Othello has, I think, poor judgment in marrying Desdemona, but only in
the sense that both he and Desdemona have acted surreptitiously, without
the father's consent.

Al Cacicedo

[3]-------------------------------------------------------------
From:           Don Bloom <This email address is being protected from spambots. You need JavaScript enabled to view it.>
Date:           Monday, 14 Jan 2002 10:46:08 -0600
Subject: 13.0059 Re: Ancient Iago
Comment:        Re: SHK 13.0059 Re: Ancient Iago

Vis a vis Iago and rank:

I may be quite wrong about this, but I've never had any problem here.
All the notes indicated that ancient/ensign was outranked by lieutenant,
and that Iago was jealous because the younger Cassio got the higher
position.  Nor did I have a problem with Othello's making the choice.
Cassio is clearly a gentleman in ways that Iago is not. This should make
him better fit for higher command. In Shakespeare's day one would assume
that a man born to higher station would be better suited to military
command.

(Of course, some were not -- with disastrous results.)

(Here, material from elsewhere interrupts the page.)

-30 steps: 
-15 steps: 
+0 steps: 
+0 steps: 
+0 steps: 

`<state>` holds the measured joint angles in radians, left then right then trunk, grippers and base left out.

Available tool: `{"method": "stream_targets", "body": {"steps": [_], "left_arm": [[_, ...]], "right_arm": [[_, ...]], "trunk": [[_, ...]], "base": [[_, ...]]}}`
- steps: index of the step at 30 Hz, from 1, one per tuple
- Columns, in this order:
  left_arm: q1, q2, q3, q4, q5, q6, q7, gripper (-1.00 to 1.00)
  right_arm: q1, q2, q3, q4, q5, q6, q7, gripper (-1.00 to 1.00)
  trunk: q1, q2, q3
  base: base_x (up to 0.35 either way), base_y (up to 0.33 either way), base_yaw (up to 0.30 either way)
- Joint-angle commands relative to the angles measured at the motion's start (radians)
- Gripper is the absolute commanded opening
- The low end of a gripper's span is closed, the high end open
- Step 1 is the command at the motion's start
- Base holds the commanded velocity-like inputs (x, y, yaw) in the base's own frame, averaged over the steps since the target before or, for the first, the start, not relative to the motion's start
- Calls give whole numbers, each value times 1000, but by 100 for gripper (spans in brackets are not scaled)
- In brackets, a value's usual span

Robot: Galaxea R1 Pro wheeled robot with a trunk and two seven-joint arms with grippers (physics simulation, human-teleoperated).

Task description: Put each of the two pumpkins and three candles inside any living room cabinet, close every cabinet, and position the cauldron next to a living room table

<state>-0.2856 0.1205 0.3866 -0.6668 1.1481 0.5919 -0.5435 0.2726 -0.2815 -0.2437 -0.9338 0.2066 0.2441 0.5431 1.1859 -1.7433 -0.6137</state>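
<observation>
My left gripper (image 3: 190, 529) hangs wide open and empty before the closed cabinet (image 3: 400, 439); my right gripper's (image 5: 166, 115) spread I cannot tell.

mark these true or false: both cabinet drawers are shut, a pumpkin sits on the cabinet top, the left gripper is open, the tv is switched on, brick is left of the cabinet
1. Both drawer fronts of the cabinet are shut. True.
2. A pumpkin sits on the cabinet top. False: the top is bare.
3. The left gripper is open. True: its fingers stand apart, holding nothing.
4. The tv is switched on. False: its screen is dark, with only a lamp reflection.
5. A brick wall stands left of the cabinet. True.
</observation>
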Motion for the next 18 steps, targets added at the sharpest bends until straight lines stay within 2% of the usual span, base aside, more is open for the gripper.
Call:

Iago has always struck me as having -- his insanity aside -- a classic
senior non-com mentality. Moreover, his dissatisfaction with his rank
was further evidence of that insanity. Normally, non-coms do not want to
be officers, nor thought of as gentlemen with all those expectations.
They want considerable power and respect within a limited combat or
administrative group, but the social expectations of officers fill them
with horror.

Othello's trust in Iago has to me always seemed reflective of that role
and rank. The general trusts the honest sergeant most because he is not
an officer and thus shouldn't be afflicted with jealousy and ambition.
That is, Othello might have worried that Iago would be jealous if the
position of ensign had gone to some other soldier, but since Iago has
gotten the highest position to which he could aspire he must be free of
jealousy and ambition.

I may be as much of a cockeyed optimist as Ensign Forbush, but this has
never bothered me -- nor, for that matter, has Othello's jealousy, that
depends so much on his trust of the honest soldier. It's always made
perfect, if horrible, sense.

Cheers,
don

P.S. Thanks to those who explained that the subtitles on *Dad's Army*
were what we Yanks call "closed captions for the hearing impaired." Made
immediate sense and rendered all that accent speculation superfluous.
Wasn't it Shaw who said the British and the Americans were two peoples
separated by a common language?

[4]-------------------------------------------------------------
From:           Sean Lawrence <This email address is being protected from spambots. You need JavaScript enabled to view it.>
Date:           Monday, 14 Jan 2002 18:52:04 -0800
Subject: 13.0059 Re: Ancient Iago
Comment:        Re: SHK 13.0059 Re: Ancient Iago

Louis Swilley asks,

>[While we are on this subject of Iago, would someone tell us what it
>means in the play that Othello should turn from an experienced warrior -
>I presume Iago is that - and choose the inexperienced "mathematician"
>Cassio - and I presume that Cassio is less experienced than Iago - for
>his second in command?  I sense that Othello's poor choice here is, in
>the structure of ideas in the play, associated  with his ill-fated
>choice of Desdemona, but I don't know what to make of either choice as
>part of  or related to Othello's flaw.

It's not necessarily a poor choice.  As an old warrior himself, Othello
doesn't need a clone as second-in-command.  What he does need is someone
who can handle the new mathematical demands of military engineering and
logistics.  West Point and (Canada's) Royal Military College remain
basically engineering schools, to this day.